Copy the listing as it is written, and leave each picture out.
++++++++
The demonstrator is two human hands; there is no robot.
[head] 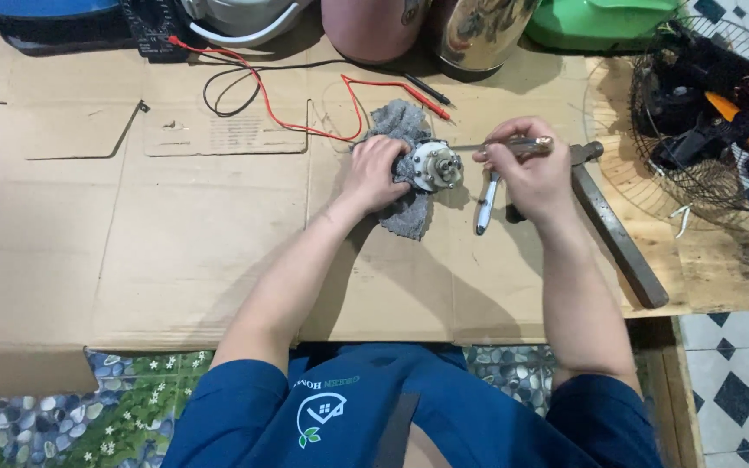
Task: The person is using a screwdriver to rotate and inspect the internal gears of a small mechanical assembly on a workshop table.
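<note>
Cardboard sheets [175, 251] cover a low work surface, seen from above by a person in dark blue clothing. At the centre lies a small round electric motor [437, 166], silvery with a copper-coloured middle, resting on a crumpled grey rag [400, 130]. The left hand [374, 173] curls its fingers around the motor and rag from the left side, gripping both to keep the motor steady. The right hand [526, 165] pinches the handle of a thin screwdriver [500, 146], held level, with its tip pointing left at the motor's face; whether the tip touches cannot be told. Just below that hand lie pliers with pale handles [484, 204], and to the right a hammer [617, 230] lies slantwise. Red and black meter probe leads [305, 104] trail across the cardboard behind the motor. A wire fan guard [704, 104] holding parts sits at far right. The work appears to be at the stage of loosening or probing something on the motor's face; the next move likely calls for seating the tip squarely while the left hand keeps its firm hold.
</note>
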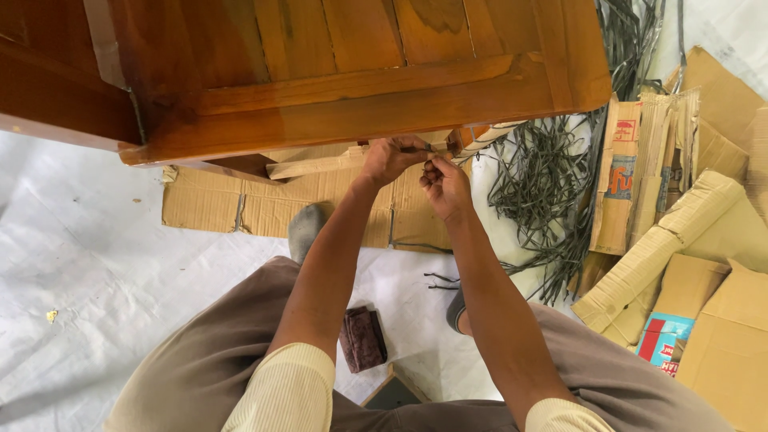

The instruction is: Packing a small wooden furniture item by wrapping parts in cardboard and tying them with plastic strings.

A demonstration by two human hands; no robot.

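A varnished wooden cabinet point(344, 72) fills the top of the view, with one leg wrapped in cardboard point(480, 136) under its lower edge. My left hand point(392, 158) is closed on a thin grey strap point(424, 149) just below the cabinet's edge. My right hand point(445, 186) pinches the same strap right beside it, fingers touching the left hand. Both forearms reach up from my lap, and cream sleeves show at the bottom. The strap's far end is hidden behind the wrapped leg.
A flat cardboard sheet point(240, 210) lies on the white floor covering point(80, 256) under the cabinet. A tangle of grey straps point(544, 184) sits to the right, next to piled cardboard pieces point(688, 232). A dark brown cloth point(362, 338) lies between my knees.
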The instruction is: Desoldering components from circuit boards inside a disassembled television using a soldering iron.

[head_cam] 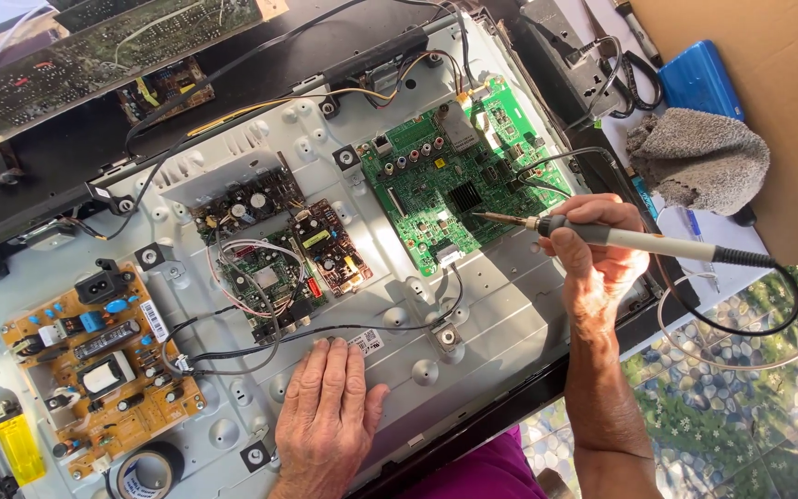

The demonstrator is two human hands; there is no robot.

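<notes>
Grey-handled soldering iron [644, 242] with a thin metal tip was held over the green main circuit board [459, 180], near the top right corner of the pale metal back panel [501, 314] of an opened flat television.

The right hand [593, 249] gripped the handle with fingers closed, pen-fashion, seemingly so the tip could rest by the black square chip [464, 196]; its black cord [768, 305] looped off past the panel's right edge. The left hand [325, 411] lay flat, fingers extended and holding nothing, on the panel's bottom edge, apparently steadying it. A tan power board [99, 370] sat at the bottom left corner, with a black tape roll [148, 469] below it. No container showed contents; a closed blue plastic case [699, 79] lay beyond the grey cloth [699, 157].
</notes>
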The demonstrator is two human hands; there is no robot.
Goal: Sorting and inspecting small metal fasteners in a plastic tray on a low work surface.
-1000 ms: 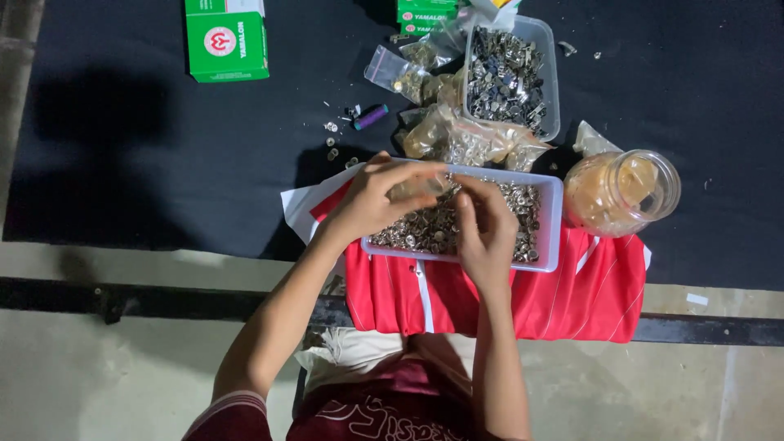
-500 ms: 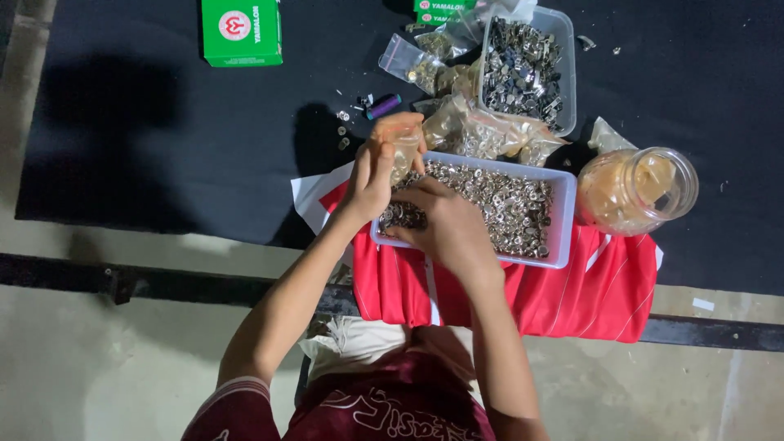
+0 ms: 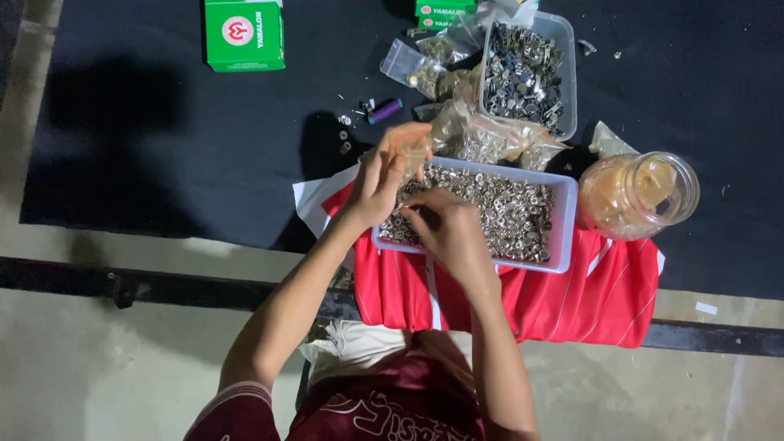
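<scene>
Left hand (image 3: 384, 175) raised over the near-left corner of the tray (image 3: 563, 233), fingers closed around a small clear bag (image 3: 415, 152); right hand (image 3: 445, 229) lies palm-down over the metal bits (image 3: 506, 212) in the tray, fingertips curled at the left end, whether pinching a piece I cannot tell. Tray sits on red cloth (image 3: 572, 302) at the near edge of the black mat (image 3: 163, 147), jar (image 3: 641, 194) just beside its right end. Behind it, filled bags (image 3: 482, 139), a second tray (image 3: 527, 69), a purple cylinder (image 3: 385, 110); green box (image 3: 243, 34) at the far edge.
</scene>
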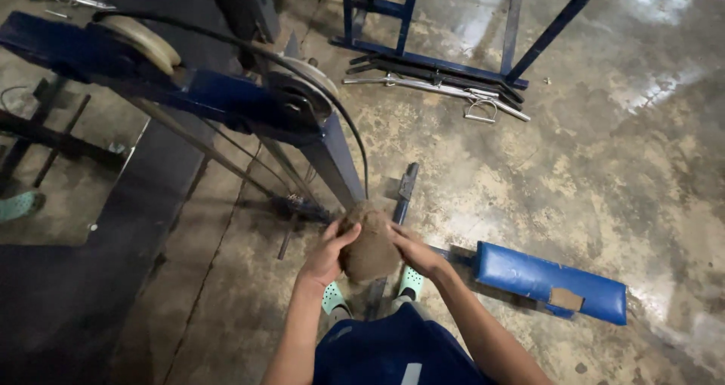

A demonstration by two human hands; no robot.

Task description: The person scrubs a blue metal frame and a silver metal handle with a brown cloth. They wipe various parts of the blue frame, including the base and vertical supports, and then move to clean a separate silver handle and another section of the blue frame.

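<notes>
Stained concrete floor (pixel 574 196) all around, and both hands up on a brown lump in front of the blue machine.

Looking down now: the left hand (pixel 326 255) and right hand (pixel 414 254) are cupped from either side around a rough brown fibrous wad (pixel 370 243), palms turned inward, fingers wrapped over it so the loose stuff seems to hold together. It sits squarely between the two hands, lifted clear of the floor, just below the slanted blue frame (pixel 226 98) and the black cable (pixel 355 140) running over its pulleys (pixel 147 41). Green sandals (pixel 411 281) show underneath. A blue padded rest (pixel 547 279) lies near, to the right; chrome bar handles (pixel 453 92) lie well apart, by the far blue stand.
</notes>
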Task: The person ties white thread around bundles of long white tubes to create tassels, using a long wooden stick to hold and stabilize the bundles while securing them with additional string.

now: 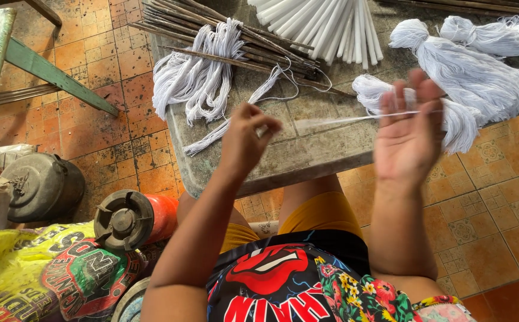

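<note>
Nearest, the left hand (244, 140) is pinched shut on one end of a thin white thread (343, 119), while the right hand (408, 134), blurred, is spread wide with the thread crossing its fingers. Between them the thread runs taut just above the front edge of the worn stone surface (307, 149). Farther back lie a loose hank of white string (197, 77) draped over dark sticks (230, 33), a fan of white rods (325, 24), and tied white tassels (468, 71).
</note>
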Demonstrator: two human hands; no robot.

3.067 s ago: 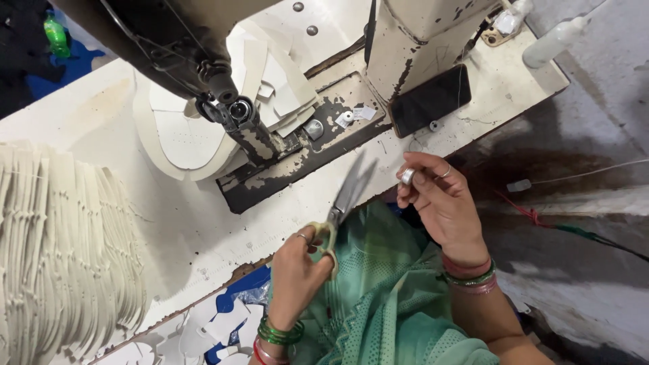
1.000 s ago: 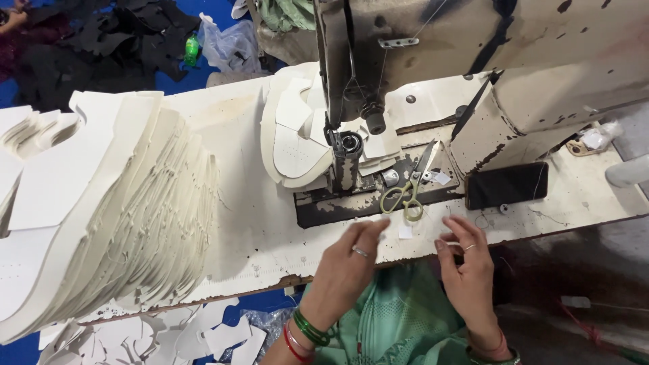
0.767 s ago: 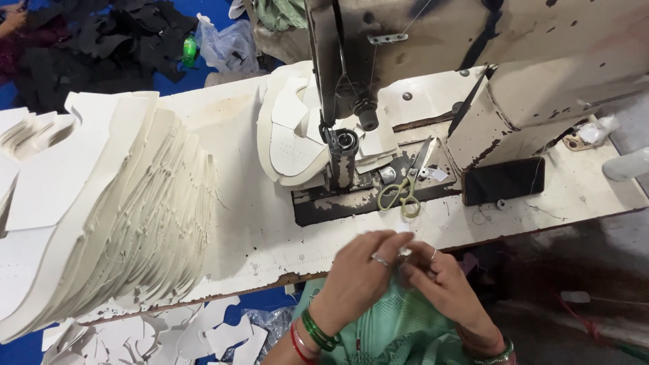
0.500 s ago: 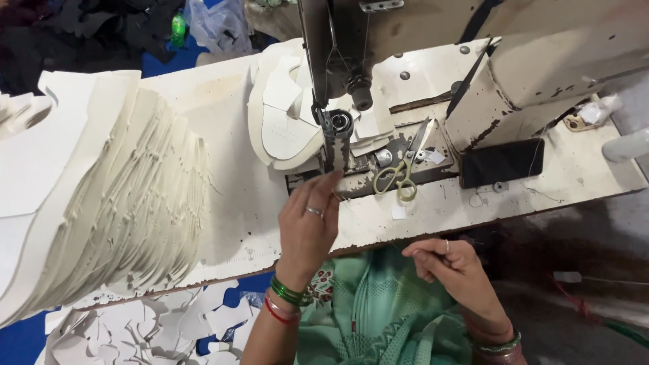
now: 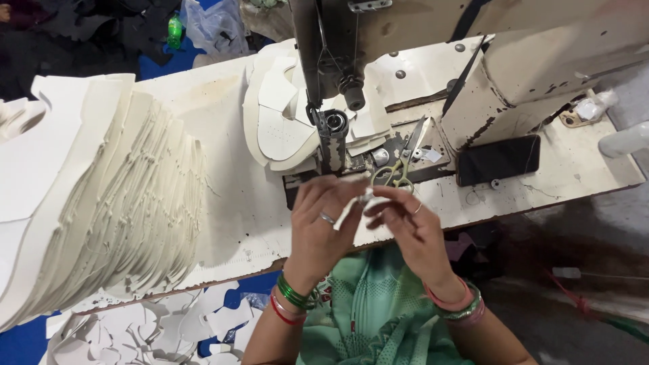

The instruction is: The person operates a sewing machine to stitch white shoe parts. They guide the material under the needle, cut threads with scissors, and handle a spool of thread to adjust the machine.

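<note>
- Head view: two hands up in front of the sewing machine (image 5: 419, 40), both pinching one small white piece (image 5: 355, 203) between them.
- Left hand (image 5: 321, 226): fingers curled, fingertips closed on the piece's left edge; one ring, green and red bangles at the wrist.
- Right hand (image 5: 412, 226): thumb and forefinger closed on the piece's right end; one ring, pink and green bangles.
- White piece sits above the table's (image 5: 236, 209) front edge, just in front of the needle post (image 5: 331, 135).
- One pair of scissors (image 5: 399, 165), yellowish handles, lies on the machine bed just behind the hands, not touched.
- One black phone (image 5: 499, 159), flat rectangle, beside the machine base on the right.
- One big fanned stack of cream cut pieces (image 5: 101, 203) at the table's left; a smaller pile (image 5: 280, 125) left of the needle, count not readable.
- One green bottle (image 5: 174, 30) on the floor at the top left, label unreadable.
- White offcuts (image 5: 149, 331) scattered on the blue floor, bottom left.
</note>
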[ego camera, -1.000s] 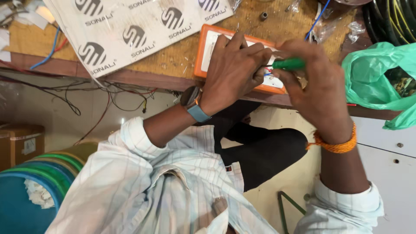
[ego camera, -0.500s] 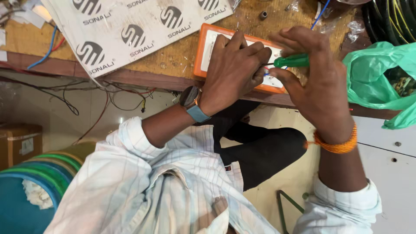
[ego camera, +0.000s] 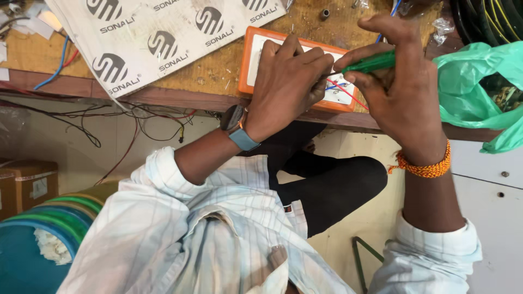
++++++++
■ ANSWER SECTION ■
The demonstrator is two human hands; there is no robot.
[head] 
Task: The person is using a screwdriver to rotate and inspect the internal gears of a small mechanical assembly on a workshop table.
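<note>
Cardboard sheets [175, 251] cover a low work surface, seen from above by a person in dark blue clothing. At the centre lies a small round electric motor [437, 166], silvery with a copper-coloured middle, resting on a crumpled grey rag [400, 130]. The left hand [374, 173] curls its fingers around the motor and rag from the left side, gripping both to keep the motor steady. The right hand [526, 165] pinches the handle of a thin screwdriver [500, 146], held level, with its tip pointing left at the motor's face; whether the tip touches cannot be told. Just below that hand lie pliers with pale handles [484, 204], and to the right a hammer [617, 230] lies slantwise. Red and black meter probe leads [305, 104] trail across the cardboard behind the motor. A wire fan guard [704, 104] holding parts sits at far right. The work appears to be at the stage of loosening or probing something on the motor's face; the next move likely calls for seating the tip squarely while the left hand keeps its firm hold.
</note>
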
The instruction is: Packing a small wooden furniture item by wrapping parts in cardboard and tying them with plastic strings.

A demonstration by two human hands; no robot.

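A varnished wooden cabinet point(344, 72) fills the top of the view, with one leg wrapped in cardboard point(480, 136) under its lower edge. My left hand point(392, 158) is closed on a thin grey strap point(424, 149) just below the cabinet's edge. My right hand point(445, 186) pinches the same strap right beside it, fingers touching the left hand. Both forearms reach up from my lap, and cream sleeves show at the bottom. The strap's far end is hidden behind the wrapped leg.
A flat cardboard sheet point(240, 210) lies on the white floor covering point(80, 256) under the cabinet. A tangle of grey straps point(544, 184) sits to the right, next to piled cardboard pieces point(688, 232). A dark brown cloth point(362, 338) lies between my knees.
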The instruction is: Desoldering components from circuit boards inside a disassembled television using a soldering iron.

[head_cam] 

The demonstrator is two human hands; there is no robot.

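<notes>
Grey-handled soldering iron [644, 242] with a thin metal tip was held over the green main circuit board [459, 180], near the top right corner of the pale metal back panel [501, 314] of an opened flat television.

The right hand [593, 249] gripped the handle with fingers closed, pen-fashion, seemingly so the tip could rest by the black square chip [464, 196]; its black cord [768, 305] looped off past the panel's right edge. The left hand [325, 411] lay flat, fingers extended and holding nothing, on the panel's bottom edge, apparently steadying it. A tan power board [99, 370] sat at the bottom left corner, with a black tape roll [148, 469] below it. No container showed contents; a closed blue plastic case [699, 79] lay beyond the grey cloth [699, 157].
</notes>
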The demonstrator is two human hands; there is no robot.
Goal: Sorting and inspecting small metal fasteners in a plastic tray on a low work surface.
-1000 ms: 
-500 ms: 
+0 ms: 
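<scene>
Left hand (image 3: 384, 175) raised over the near-left corner of the tray (image 3: 563, 233), fingers closed around a small clear bag (image 3: 415, 152); right hand (image 3: 445, 229) lies palm-down over the metal bits (image 3: 506, 212) in the tray, fingertips curled at the left end, whether pinching a piece I cannot tell. Tray sits on red cloth (image 3: 572, 302) at the near edge of the black mat (image 3: 163, 147), jar (image 3: 641, 194) just beside its right end. Behind it, filled bags (image 3: 482, 139), a second tray (image 3: 527, 69), a purple cylinder (image 3: 385, 110); green box (image 3: 243, 34) at the far edge.
</scene>
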
A demonstration by two human hands; no robot.

Task description: The person scrubs a blue metal frame and a silver metal handle with a brown cloth. They wipe various parts of the blue frame, including the base and vertical supports, and then move to clean a separate silver handle and another section of the blue frame.

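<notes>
Stained concrete floor (pixel 574 196) all around, and both hands up on a brown lump in front of the blue machine.

Looking down now: the left hand (pixel 326 255) and right hand (pixel 414 254) are cupped from either side around a rough brown fibrous wad (pixel 370 243), palms turned inward, fingers wrapped over it so the loose stuff seems to hold together. It sits squarely between the two hands, lifted clear of the floor, just below the slanted blue frame (pixel 226 98) and the black cable (pixel 355 140) running over its pulleys (pixel 147 41). Green sandals (pixel 411 281) show underneath. A blue padded rest (pixel 547 279) lies near, to the right; chrome bar handles (pixel 453 92) lie well apart, by the far blue stand.
</notes>
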Task: The person ties white thread around bundles of long white tubes to create tassels, using a long wooden stick to hold and stabilize the bundles while securing them with additional string.

now: 

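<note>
Nearest, the left hand (244, 140) is pinched shut on one end of a thin white thread (343, 119), while the right hand (408, 134), blurred, is spread wide with the thread crossing its fingers. Between them the thread runs taut just above the front edge of the worn stone surface (307, 149). Farther back lie a loose hank of white string (197, 77) draped over dark sticks (230, 33), a fan of white rods (325, 24), and tied white tassels (468, 71).
</note>
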Demonstrator: two human hands; no robot.

3.067 s ago: 
1.000 s ago: 
0.767 s ago: 
0.500 s ago: 
now: 

The instruction is: The person operates a sewing machine to stitch white shoe parts. They guide the material under the needle, cut threads with scissors, and handle a spool of thread to adjust the machine.

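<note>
- Head view: two hands up in front of the sewing machine (image 5: 419, 40), both pinching one small white piece (image 5: 355, 203) between them.
- Left hand (image 5: 321, 226): fingers curled, fingertips closed on the piece's left edge; one ring, green and red bangles at the wrist.
- Right hand (image 5: 412, 226): thumb and forefinger closed on the piece's right end; one ring, pink and green bangles.
- White piece sits above the table's (image 5: 236, 209) front edge, just in front of the needle post (image 5: 331, 135).
- One pair of scissors (image 5: 399, 165), yellowish handles, lies on the machine bed just behind the hands, not touched.
- One black phone (image 5: 499, 159), flat rectangle, beside the machine base on the right.
- One big fanned stack of cream cut pieces (image 5: 101, 203) at the table's left; a smaller pile (image 5: 280, 125) left of the needle, count not readable.
- One green bottle (image 5: 174, 30) on the floor at the top left, label unreadable.
- White offcuts (image 5: 149, 331) scattered on the blue floor, bottom left.
</note>
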[ego camera, -1.000s] 
[ego camera, -0.500s] 
[ego camera, +0.000s] 

The response is finished, and the exercise is complete.